Currently in this project, I have lot of events data related to email tracking coming into the HDFC. So the events are the data for email tracking, like email_sent, email_open, email_bnc, link_click etc. Our online system can give me the data in the following 2 kinds of format in raw data:
1) The delta data list the event by type, by timestamp. For example:email_sent, t1, .......email_read, t2, .......email_sent, t3, ......
If I choose this data format, I can put different type into different data set, and just store them in the HDFS, partitioned by Time. This is the easiest for ETL, but not very useful to use the data, as most business analyzing want to link all the event as a chain, like email_sent, email_read, email_click, email_bounce etc.
So I want to join the data in the ETL, and store them in the HDFS in the way it will be used most likely by the end user.
But linking the email event is very expensive, as it is hard to find out this email_read event is for which email_sent, and most importantly, to get the original email_sent timestamp.
Fortunately, our online system (Stored in big Cassandra cluster), can give me data in another format:
2) The delta data include the whole email chain for the whole delta period.For example:email_sent, t1 .....email_sent, email_read, t2......email_sent, t3.......email_sent, email_read, link_click, t4 .......
But here is the trade off, even though it is a delta, but it doesn't ONLY contain delta. For example, in the above example, the 2nd line data, it is an email read event, and gives me the linking email_sent nicely, but the original email_sent event most likely already gave to me in any previous delta data. So I have to merge the email_read to the original email_sent, which already existed in the HDFS, and which only supports append. To make this whole thing work, I have to replace the original record in the HDFS.
We have about 200-300M events generated per day, so it is a challenge to make it right.

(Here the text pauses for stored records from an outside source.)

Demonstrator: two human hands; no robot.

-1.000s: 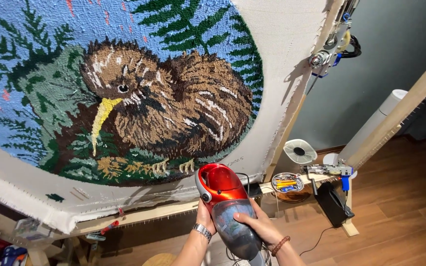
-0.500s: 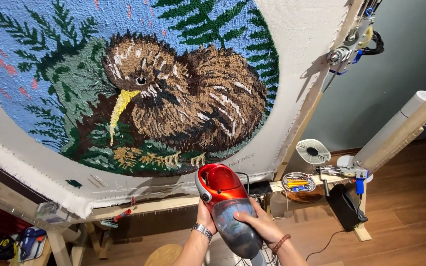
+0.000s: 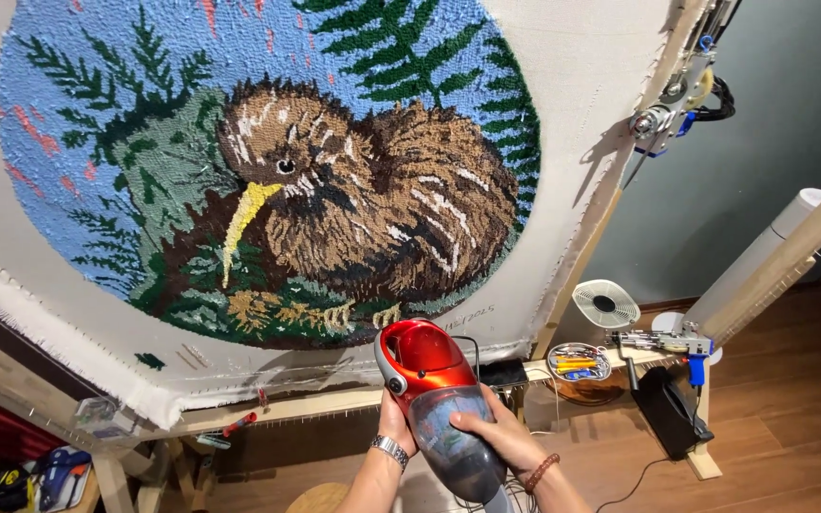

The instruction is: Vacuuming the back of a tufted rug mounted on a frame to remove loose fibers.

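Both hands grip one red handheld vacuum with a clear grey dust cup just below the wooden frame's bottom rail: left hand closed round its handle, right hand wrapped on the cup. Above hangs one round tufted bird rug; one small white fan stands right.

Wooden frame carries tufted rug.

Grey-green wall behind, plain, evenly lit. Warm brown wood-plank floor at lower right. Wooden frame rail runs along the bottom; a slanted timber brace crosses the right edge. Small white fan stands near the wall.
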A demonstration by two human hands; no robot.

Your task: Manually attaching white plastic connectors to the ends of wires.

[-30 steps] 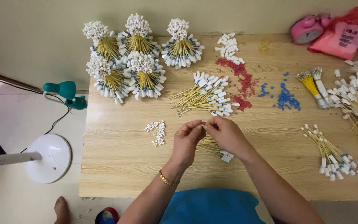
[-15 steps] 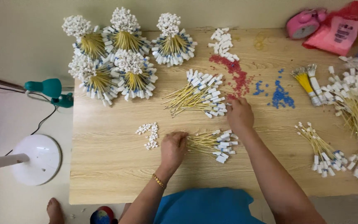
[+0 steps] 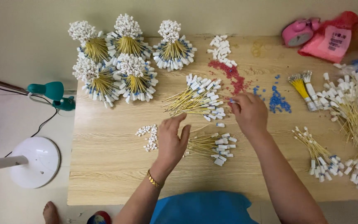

Here is my initial thoughts, and look for any feedback and advices:
1) Ideally, the data will store in the HDFS, partitioned by the original email sent timestamp, hourly.2) Within each hour, it maybe a good idea to store as the map file, using (email_address + timestamp) as the key. So index can be built on top of that, make the lookup fast later.3) When the delta comes in (design for daily as first step), choose the 2nd format above as the source raw data, using the first MR job to group the data hourly based on the email_sent. Here is one of my question I am not sure how to best address it.In each reducer, I will have all the data which is having changes for the email originally sent in that hour, and I want to join them back to the hour of data, to do the replacing. But I don't think I can just do this in the reducer directly, right? Ideally, at this time, I want to do a merge join, maybe based on the timestamp. I have to save the reducer output in HDFS some temp location, and do the join again in another MR, right? Without the 1st MR job, I won't know how many hour partition data will be touched by this new incoming delta.4) The challenge part is in the delta data, it also will contain a lot new email_sent events. So the above join really has to be a full outer join.5) The data pattern of the new_email_sent vs old_update is about 9:1, at least based on my current research. Will it really make sense to get the data from both above 1) and 2) format? As from 1), I can get all the new email_sent, and discard the rest. Then I need to go to 2 to identify the part needs to be merged. But in this case, I have to consume 2 big data dumps, which sounds bad idea.
Bottom line, I would like to know:1) What file format I should consider to store my data, map file makes sense?2) Any part I need to pay attention to design these MR jobs? How to make the whole thing efficient?3) Even in the map file, what format I should consider to serialize the value object? Should I use google Protobuf? or Apache Avro? or something else, and why?